The distinction between casual family tree building and rigorous genealogical research comes down to one framework: the Genealogical Proof Standard, maintained by the Board for Certification of Genealogists. It requires five elements: a reasonably exhaustive search, complete and accurate citations, analysis of each source's quality, resolution of any conflicting evidence, and a soundly reasoned conclusion.

That word "exhaustive" matters more than it sounds. A reasonably exhaustive search means not stopping at the first record that confirms a hypothesis — it means actively looking for records that could disprove it.

Sources themselves come in two fundamental types. Primary vs. secondary sources isn't just academic taxonomy — it determines how much weight to assign a record. A death certificate is a primary source for the fact of death, but a secondary source for the deceased's birthplace (reported by a grieving spouse who may have been guessing). The same document can be both, depending on the information being extracted.

Good research also requires infrastructure: a system for research planning and organization that tracks what has been searched, what has not, and what each finding means. Genealogical research conducted without systematic records tends to repeat itself, miss gaps, and collapse under scrutiny.

Citing genealogical sources follows conventions established in Evidence Explained by Elizabeth Shown Mills — the field's closest equivalent to a style manual, organized around the principle that a citation must give the next researcher everything needed to find the same record independently.

Where the Public Gets Confused

The biggest source of error in amateur genealogy is the conflation of a name with an identity. Two men named Johann Schmidt born in Bavaria in the 1840s are not the same person simply because they share a name. The resolving genealogical conflicts process exists precisely for moments when records seem to contradict each other — which often signals that researchers have merged two distinct individuals into one.

A second widespread confusion: DNA ethnicity estimates are not genealogy.
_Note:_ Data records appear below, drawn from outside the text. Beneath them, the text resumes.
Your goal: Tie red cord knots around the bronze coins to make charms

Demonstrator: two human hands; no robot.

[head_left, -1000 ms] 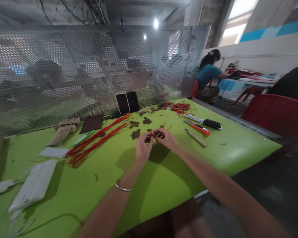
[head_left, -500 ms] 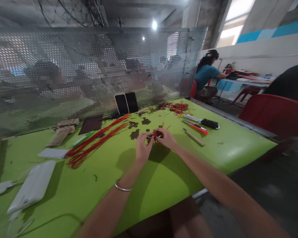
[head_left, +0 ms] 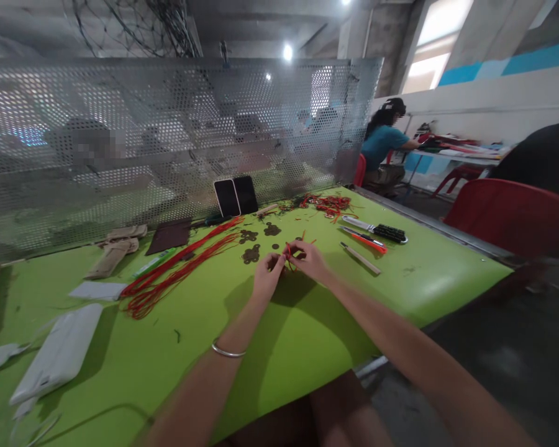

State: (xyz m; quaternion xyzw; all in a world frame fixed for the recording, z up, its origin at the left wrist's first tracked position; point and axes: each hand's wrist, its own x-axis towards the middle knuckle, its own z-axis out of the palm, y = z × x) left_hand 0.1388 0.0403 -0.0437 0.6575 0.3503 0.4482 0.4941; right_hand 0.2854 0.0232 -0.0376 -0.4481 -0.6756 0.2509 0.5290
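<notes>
Close together over the green table, my left hand and my right hand pinch a red cord between their fingertips. The cord makes a small loop there, and loose orange-red ends stick up behind my right fingers. Whether a coin sits in the loop is hidden by the fingers. Just beyond my left hand lie several piles of dark round coins, with a single coin apart from them. Bundles of long red cords stretch out to the left.
Right of my hands lie a wooden-handled tool, an orange-and-black knife and a black-gripped tool. A red cord tangle, two phones and a perforated metal screen stand behind. A white power bank lies left. A co-worker sits beyond.
My left fingers have drawn in a little and shifted slightly, and the red cord's loop now shows more clearly between my hands. The whole view has shifted slightly.
</notes>
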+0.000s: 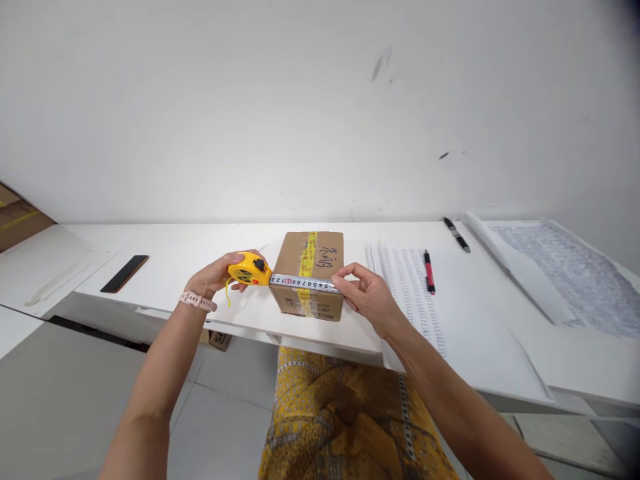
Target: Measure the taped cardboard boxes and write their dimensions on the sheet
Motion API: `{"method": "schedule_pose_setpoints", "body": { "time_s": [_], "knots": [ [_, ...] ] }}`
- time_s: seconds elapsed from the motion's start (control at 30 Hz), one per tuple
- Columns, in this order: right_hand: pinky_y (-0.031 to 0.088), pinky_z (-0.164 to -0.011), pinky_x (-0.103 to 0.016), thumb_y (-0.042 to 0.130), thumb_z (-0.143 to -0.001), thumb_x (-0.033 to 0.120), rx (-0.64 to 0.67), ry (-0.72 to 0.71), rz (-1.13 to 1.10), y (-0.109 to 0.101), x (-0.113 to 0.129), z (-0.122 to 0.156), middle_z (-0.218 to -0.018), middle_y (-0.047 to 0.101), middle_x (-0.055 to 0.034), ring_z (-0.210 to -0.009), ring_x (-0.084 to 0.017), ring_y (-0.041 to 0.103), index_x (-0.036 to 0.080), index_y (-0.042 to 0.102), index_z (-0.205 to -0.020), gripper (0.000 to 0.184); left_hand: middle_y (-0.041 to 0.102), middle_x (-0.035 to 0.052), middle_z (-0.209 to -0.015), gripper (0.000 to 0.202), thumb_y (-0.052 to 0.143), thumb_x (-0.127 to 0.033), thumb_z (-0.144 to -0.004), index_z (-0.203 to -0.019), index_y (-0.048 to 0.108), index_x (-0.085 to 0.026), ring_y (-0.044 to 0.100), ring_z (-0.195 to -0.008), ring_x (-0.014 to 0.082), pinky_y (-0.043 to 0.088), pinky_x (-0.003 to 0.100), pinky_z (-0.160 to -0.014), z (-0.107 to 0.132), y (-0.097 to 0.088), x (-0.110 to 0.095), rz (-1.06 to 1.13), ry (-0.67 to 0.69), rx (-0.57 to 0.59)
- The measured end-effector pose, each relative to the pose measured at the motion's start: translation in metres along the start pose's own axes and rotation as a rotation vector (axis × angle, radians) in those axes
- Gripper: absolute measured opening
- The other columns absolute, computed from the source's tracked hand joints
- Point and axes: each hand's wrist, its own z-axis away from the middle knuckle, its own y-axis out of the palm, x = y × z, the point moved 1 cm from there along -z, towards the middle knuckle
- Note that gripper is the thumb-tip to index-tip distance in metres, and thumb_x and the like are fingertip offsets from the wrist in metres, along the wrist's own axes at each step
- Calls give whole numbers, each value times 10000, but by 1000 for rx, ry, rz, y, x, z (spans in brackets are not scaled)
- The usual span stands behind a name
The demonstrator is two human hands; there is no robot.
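A small cardboard box [291, 257], sealed with yellow tape and marked with black handwriting, sits on the white table [165, 267] in front of me. My left hand [215, 273] grips a yellow tape measure [245, 270] by its case at the box's left side. The metal blade [300, 283] is pulled out along the near top edge of the box, its numbers facing up. At the right corner, my right hand [367, 293] pinches the blade's end between thumb and fingers.
Handwritten sheets [413, 287] with a red and black pen [429, 272] on them lie to the right. Beyond are a black marker [457, 235] and more written paper [560, 273]. A dark flat bar [125, 273] lies at left. A white wall [300, 120] backs the table.
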Motion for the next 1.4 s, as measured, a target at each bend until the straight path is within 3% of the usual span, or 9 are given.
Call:
{"method": "schedule_pose_setpoints", "body": {
  "time_s": [0.37, 0.57, 0.73, 0.83, 1.03, 1.1, 1.2, 1.27, 1.4],
  "knots": [
    [196, -413, -249, 728, -674, 636, -10, 26, -9, 1, 0, 2, -407, 381, 84, -389, -92, 275, 243, 552, -778, 442, 712, 120, -842, 504, 586, -504, -738, -1027, 618, -92, 531, -461, 104, 321, 202, -361, 4, 5, -6, -73, 25, 10],
    [240, -442, -276, 633, -786, 632, -3, -127, 168, -5, 5, 4, -468, 447, 46, -420, -114, 332, 244, 527, -702, 411, 694, 60, -885, 543, 551, -459, -780, -1166, 613, -82, 551, -556, 102, 341, 168, -421, 12, 9, -14, -129, 74, 46],
    [270, -472, -291, 549, -885, 534, 35, -372, 579, -21, 40, 28, -504, 499, 19, -444, -136, 397, 258, 563, -712, 327, 673, 143, -1078, 773, 742, -357, -658, -1383, 555, -166, 632, -817, 230, 520, 263, -581, 51, 56, -29, -189, -8, 76],
    [282, -487, -301, 544, -907, 477, 119, -507, 716, -31, 62, 45, -482, 510, 14, -427, -141, 414, 280, 615, -745, 264, 675, 156, -1099, 706, 779, -338, -637, -1313, 632, -199, 650, -797, 260, 555, 342, -633, 77, 109, -13, -123, -31, 128],
    [421, -558, -311, 482, -936, 581, 367, -532, 609, -37, 66, 34, -695, 670, -33, -590, -177, 587, 305, 676, -918, 338, 628, 115, -1085, 714, 786, -500, -682, -1300, 576, -210, 661, -852, 213, 580, 280, -671, 105, 190, 69, 465, 50, -89],
    [502, -781, -373, 445, -897, 697, 325, -611, 592, -36, 53, 16, -1039, 714, -92, -948, -246, 662, 307, 626, -1182, 517, 613, 114, -1098, 742, 785, -532, -674, -1301, 560, -206, 684, -762, 197, 581, 245, -566, 110, 195, 89, 574, 117, -170],
    [297, -1119, -538, 524, -782, 791, 325, -801, 797, -30, 26, -11, -1467, 504, -128, -1376, -334, 422, 281, 453, -1428, 826, 610, 114, -1096, 747, 752, -552, -701, -1320, 522, -203, 709, -657, 196, 528, 185, -402, 116, 187, 100, 634, 251, -273],
    [193, -1164, -554, 542, -810, 748, 317, -905, 931, -23, 8, -26, -1493, 483, -126, -1402, -323, 396, 262, 463, -1419, 783, 603, 126, -1147, 722, 738, -531, -725, -1324, 514, -194, 718, -672, 211, 528, 186, -378, 117, 178, 98, 629, 335, -343],
    [249, -1129, -504, 503, -910, 636, 222, -979, 1008, -9, -4, -45, -1428, 557, -119, -1336, -284, 483, 237, 549, -1331, 582, 611, 134, -1184, 667, 734, -477, -753, -1314, 530, -178, 722, -697, 220, 549, 199, -400, 103, 167, 88, 603, 373, -403]
  ]
}}
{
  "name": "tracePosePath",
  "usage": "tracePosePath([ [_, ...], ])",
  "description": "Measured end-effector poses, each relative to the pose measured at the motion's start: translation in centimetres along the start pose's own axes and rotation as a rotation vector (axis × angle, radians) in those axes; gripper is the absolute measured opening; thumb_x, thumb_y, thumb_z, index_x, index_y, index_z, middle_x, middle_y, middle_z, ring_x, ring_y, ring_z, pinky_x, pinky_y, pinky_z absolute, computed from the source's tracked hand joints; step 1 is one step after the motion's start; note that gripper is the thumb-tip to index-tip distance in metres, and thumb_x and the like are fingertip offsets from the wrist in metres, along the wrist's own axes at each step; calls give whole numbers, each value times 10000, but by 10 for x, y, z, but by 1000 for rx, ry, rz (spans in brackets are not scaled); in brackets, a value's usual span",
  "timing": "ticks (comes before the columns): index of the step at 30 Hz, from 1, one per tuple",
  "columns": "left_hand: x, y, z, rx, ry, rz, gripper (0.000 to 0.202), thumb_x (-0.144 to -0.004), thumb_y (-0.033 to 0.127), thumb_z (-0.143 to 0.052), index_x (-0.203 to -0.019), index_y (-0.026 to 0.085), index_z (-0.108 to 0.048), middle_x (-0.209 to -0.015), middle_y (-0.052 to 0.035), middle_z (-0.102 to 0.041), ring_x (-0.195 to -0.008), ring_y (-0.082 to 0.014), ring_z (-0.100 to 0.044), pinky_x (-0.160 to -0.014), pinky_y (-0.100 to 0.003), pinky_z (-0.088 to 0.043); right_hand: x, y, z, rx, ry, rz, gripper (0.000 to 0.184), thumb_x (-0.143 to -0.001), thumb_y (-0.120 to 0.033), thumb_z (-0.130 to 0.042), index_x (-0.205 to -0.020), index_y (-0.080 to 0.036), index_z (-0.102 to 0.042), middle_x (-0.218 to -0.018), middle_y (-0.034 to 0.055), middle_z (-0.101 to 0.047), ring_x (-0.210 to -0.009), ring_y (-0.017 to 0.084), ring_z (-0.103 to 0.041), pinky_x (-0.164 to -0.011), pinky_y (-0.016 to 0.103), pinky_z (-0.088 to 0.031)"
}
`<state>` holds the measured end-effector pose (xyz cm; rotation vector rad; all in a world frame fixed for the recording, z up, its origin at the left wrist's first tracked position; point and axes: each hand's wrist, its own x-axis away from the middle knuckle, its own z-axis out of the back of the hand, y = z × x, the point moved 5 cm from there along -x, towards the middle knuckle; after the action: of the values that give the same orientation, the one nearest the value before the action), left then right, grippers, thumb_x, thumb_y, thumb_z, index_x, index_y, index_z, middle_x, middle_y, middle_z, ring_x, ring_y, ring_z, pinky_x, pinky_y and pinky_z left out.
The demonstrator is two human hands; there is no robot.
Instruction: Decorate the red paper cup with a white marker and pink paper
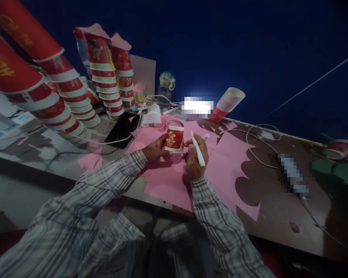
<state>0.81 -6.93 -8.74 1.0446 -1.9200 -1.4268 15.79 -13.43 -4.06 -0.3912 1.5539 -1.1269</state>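
Observation:
A red paper cup (174,137) with a white rim stands upside down on a pink paper sheet (220,173). My left hand (156,150) grips the cup's side and holds it down. My right hand (195,160) is closed round a white marker (197,148), whose tip points at the cup's base edge. Both sleeves are grey plaid.
Tall leaning stacks of red and white cups (104,73) fill the left and back. A black phone (122,129), a white cable (258,154), a tilted cup stack (229,101), a jar (166,87) and pens lie around. The table edge (162,202) is near me.

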Motion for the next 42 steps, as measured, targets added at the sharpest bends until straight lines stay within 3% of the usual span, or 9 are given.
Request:
tracePosePath([
  [6, 2, 1, -3, -92, 25, -31, 1025, -551, 342, -922, -1425, 189, -411, -1375, -184, -578, -1239, -350, -588, -1035, -498, -474, 1, 14, -2, -21, 10, -108, 408, -938, -445, -505, -1249, -191, -578, -1005, 74, -619, -863, 185, -644, -776, 406, -577],
  [14, 4, 8, -4, -206, 116, -102, 1147, -544, 439, -913, -1488, 171, -319, -1400, -204, -551, -1253, -370, -575, -1061, -516, -460, 3, 19, -3, -15, -7, -126, 435, -932, -442, -512, -1285, -192, -555, -1034, 79, -609, -935, 202, -639, -875, 454, -560],
  [21, 6, 8, -5, -269, 124, -142, 1113, -585, 422, -892, -1496, 168, -306, -1406, -204, -543, -1257, -360, -569, -1066, -512, -453, 4, 23, -6, -21, -16, -135, 488, -935, -473, -507, -1323, -179, -539, -1077, 109, -639, -962, 211, -648, -870, 446, -568],
  [27, 6, 10, -4, -365, 137, -141, 1090, -583, 404, -887, -1482, 161, -320, -1386, -203, -559, -1243, -362, -577, -1055, -512, -462, 4, 28, -8, 72, -36, -100, 506, -942, -494, -495, -1347, -190, -520, -1125, 126, -673, -1053, 237, -641, -992, 509, -512],
  [33, 5, 6, -2, -322, 167, -164, 1058, -578, 374, -890, -1472, 202, -351, -1393, -182, -558, -1256, -352, -569, -1066, -525, -452, 4, 29, -11, 50, -57, -95, 487, -940, -481, -489, -1311, -168, -517, -1079, 122, -688, -1007, 223, -657, -953, 463, -534],
  [42, 6, 7, -3, -342, 136, -123, 1092, -600, 372, -873, -1497, 154, -290, -1419, -221, -523, -1247, -357, -572, -1045, -515, -469, 4, 25, -10, 112, -64, -74, 447, -930, -454, -502, -1274, -173, -543, -1102, 121, -676, -1042, 228, -644, -968, 477, -525],
])
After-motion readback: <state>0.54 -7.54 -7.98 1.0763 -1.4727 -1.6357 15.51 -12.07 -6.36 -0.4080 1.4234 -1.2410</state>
A result showing 34% Irish ancestry is a statistical comparison against reference populations — it does not identify specific Irish ancestors or confirm Irish-born great-grandparents. Actual genealogical conclusions require documentary evidence.

Third, online family trees — even large, heavily favorited ones on platforms like Ancestry.com or FamilySearch — are hypothesis collections, not verified records. A tree with 40,000 people in it can still be wrong about the first three generations. Genealogy: Frequently Asked Questions addresses this and other persistent misconceptions in detail.

The distance between a family story and a documented family history is exactly the width of a record. Finding, evaluating, and correctly interpreting that record is what genealogy, done seriously, actually is.